_TASK INSTRUCTIONS_
Each line from the beginning of the data below through the line containing "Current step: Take" should be repeated exactly, please.

Data items:
>>>
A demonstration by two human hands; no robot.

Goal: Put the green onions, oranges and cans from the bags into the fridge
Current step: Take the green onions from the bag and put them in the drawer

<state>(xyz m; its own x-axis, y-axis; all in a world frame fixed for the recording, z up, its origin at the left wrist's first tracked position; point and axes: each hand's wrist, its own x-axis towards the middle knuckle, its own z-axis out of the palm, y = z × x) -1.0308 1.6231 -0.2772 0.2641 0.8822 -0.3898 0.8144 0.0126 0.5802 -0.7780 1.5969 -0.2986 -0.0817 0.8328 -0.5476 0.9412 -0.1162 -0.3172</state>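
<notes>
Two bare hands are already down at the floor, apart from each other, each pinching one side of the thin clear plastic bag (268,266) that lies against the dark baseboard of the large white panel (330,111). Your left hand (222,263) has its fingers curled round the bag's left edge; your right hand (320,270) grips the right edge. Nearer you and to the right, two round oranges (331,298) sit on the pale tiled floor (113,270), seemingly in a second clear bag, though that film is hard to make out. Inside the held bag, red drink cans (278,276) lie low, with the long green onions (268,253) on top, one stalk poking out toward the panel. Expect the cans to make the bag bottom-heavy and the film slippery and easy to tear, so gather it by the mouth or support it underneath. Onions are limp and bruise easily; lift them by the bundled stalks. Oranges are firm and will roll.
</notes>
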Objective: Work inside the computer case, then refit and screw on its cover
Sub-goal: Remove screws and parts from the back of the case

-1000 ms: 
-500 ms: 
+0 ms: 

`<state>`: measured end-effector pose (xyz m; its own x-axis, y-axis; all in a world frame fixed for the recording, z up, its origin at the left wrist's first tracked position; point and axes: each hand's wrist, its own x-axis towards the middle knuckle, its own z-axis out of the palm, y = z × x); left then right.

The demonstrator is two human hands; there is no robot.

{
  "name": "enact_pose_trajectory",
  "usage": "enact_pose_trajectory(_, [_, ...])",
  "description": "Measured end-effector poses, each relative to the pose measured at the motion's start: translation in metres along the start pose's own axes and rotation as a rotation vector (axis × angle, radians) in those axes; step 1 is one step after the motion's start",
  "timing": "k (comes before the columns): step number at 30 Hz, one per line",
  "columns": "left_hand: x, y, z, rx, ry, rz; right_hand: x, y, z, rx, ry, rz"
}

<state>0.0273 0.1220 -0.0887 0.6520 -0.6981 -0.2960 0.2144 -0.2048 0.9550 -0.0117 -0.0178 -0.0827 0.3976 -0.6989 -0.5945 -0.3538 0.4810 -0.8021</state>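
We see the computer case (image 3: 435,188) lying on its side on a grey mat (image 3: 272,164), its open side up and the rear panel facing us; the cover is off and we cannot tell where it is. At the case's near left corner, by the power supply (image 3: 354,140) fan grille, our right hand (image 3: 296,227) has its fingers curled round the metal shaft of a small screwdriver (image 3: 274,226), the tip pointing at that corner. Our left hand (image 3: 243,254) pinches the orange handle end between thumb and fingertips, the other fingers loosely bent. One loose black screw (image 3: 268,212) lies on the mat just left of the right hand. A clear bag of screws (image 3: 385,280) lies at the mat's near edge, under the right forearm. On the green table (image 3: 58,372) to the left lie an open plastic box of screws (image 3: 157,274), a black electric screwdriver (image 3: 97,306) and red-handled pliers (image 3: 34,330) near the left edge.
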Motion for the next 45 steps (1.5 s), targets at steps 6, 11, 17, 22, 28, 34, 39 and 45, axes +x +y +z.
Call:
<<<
_EXERCISE SOLUTION_
A demonstration by two human hands; no robot.

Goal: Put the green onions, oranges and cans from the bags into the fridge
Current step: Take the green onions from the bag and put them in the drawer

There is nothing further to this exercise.